— TASK ITEM —
When you reach the listing, restate it word for word, leaving nothing out.

— GIVEN INFORMATION —
──────────────────────────────

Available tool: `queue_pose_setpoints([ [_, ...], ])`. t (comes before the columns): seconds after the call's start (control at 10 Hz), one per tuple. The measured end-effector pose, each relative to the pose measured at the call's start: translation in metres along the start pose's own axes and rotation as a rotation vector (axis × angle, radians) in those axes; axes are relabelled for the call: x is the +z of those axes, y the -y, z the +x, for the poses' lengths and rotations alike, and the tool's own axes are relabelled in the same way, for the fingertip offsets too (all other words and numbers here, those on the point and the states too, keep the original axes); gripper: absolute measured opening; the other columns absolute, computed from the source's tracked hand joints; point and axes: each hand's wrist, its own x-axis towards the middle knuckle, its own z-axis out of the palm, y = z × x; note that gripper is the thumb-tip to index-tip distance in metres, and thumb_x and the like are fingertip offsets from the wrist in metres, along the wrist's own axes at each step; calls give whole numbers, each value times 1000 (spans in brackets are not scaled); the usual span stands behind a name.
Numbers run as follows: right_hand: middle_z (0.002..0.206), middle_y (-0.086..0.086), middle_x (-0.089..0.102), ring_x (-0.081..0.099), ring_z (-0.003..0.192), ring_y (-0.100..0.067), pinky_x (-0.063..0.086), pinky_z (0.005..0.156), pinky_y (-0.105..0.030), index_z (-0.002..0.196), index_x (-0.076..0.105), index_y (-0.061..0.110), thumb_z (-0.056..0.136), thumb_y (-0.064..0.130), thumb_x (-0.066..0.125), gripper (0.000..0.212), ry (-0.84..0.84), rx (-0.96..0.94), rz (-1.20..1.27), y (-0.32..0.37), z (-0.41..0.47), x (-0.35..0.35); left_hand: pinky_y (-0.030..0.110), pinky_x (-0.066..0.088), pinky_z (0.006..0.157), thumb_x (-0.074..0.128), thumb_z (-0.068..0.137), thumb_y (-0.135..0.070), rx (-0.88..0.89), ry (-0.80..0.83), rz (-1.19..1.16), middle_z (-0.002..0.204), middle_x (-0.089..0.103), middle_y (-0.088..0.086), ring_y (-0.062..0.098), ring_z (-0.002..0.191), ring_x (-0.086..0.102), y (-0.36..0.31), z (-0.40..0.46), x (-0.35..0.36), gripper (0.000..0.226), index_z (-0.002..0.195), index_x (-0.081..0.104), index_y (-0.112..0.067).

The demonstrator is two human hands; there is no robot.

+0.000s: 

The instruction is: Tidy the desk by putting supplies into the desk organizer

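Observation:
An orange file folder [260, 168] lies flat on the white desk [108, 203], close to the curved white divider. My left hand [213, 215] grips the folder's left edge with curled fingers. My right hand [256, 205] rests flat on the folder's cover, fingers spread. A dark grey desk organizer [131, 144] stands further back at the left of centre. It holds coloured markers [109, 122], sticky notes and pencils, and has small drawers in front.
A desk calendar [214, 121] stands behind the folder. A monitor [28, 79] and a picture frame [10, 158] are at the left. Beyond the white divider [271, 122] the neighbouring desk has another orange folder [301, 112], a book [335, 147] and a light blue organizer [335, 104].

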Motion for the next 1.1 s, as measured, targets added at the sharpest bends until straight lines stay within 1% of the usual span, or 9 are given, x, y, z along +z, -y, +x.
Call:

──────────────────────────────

— WRITTEN SOLUTION —
Available tool: `queue_pose_setpoints([ [_, ...], ])`. t (comes before the columns): seconds after the call's start (control at 10 Hz), one per tuple. The measured end-effector pose, each relative to the pose measured at the call's start: translation in metres along the start pose's own axes and rotation as a rotation vector (axis × angle, radians) in those axes; axes are relabelled for the call: x is the +z of those axes, y the -y, z the +x, for the poses' lengths and rotations alike, and the tool's own axes are relabelled in the same way, for the fingertip offsets too (all other words and numbers here, those on the point and the states too, keep the original axes); gripper: absolute measured opening; the other columns absolute, computed from the source's tracked hand joints; point and axes: each hand's wrist, its own x-axis towards the middle knuckle, its own z-axis out of the palm, y = z × x; note that gripper is the thumb-tip to index-tip distance in metres, and thumb_x and the like are fingertip offsets from the wrist in metres, along the wrist's own axes at each step; calls give whole numbers, each value times 1000 (spans in brackets are not scaled); the usual span stands behind a name.
Numbers run as follows: right_hand: middle_z (0.002..0.206), middle_y (-0.086..0.086), middle_x (-0.089..0.102), ring_x (-0.081..0.099), ring_z (-0.003..0.192), ring_y (-0.100..0.067), pinky_x (-0.063..0.086), pinky_z (0.005..0.156), pinky_y (-0.105..0.030), index_z (-0.002..0.196), index_x (-0.076..0.105), index_y (-0.061..0.110), thumb_z (-0.056..0.136), thumb_y (-0.064..0.130), thumb_x (-0.066..0.125), gripper (0.000..0.212), ry (-0.84..0.84), rx (-0.96..0.94), rz (-1.20..1.27), y (-0.32..0.37), z (-0.41..0.47), x (-0.35..0.35); left_hand: pinky_y (-0.030..0.110), pinky_x (-0.066..0.088), pinky_z (0.006..0.157), thumb_x (-0.074..0.128), thumb_z (-0.068..0.137), thumb_y (-0.135..0.070), rx (-0.88..0.89), ry (-0.80..0.83), rz (-1.19..1.16), middle_z (-0.002..0.204), middle_x (-0.089..0.103), middle_y (-0.088..0.086), ring_y (-0.062..0.098), ring_z (-0.002..0.191), ring_x (-0.086..0.102), y (-0.36..0.31), z (-0.40..0.46), x (-0.35..0.36), gripper (0.000..0.226), index_z (-0.002..0.195), index_x (-0.081..0.104), index_y (-0.112..0.067).

The demonstrator is two human hands; there is no robot.

+0.000s: 

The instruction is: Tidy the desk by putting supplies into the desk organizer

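Observation:
An orange file folder [260, 168] lies flat on the white desk [108, 203], close to the curved white divider. My left hand [213, 215] grips the folder's left edge with curled fingers. My right hand [256, 205] rests flat on the folder's cover, fingers spread. A dark grey desk organizer [131, 144] stands further back at the left of centre. It holds coloured markers [109, 122], sticky notes and pencils, and has small drawers in front.
A desk calendar [214, 121] stands behind the folder. A monitor [28, 79] and a picture frame [10, 158] are at the left. Beyond the white divider [271, 122] the neighbouring desk has another orange folder [301, 112], a book [335, 147] and a light blue organizer [335, 104].
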
Motion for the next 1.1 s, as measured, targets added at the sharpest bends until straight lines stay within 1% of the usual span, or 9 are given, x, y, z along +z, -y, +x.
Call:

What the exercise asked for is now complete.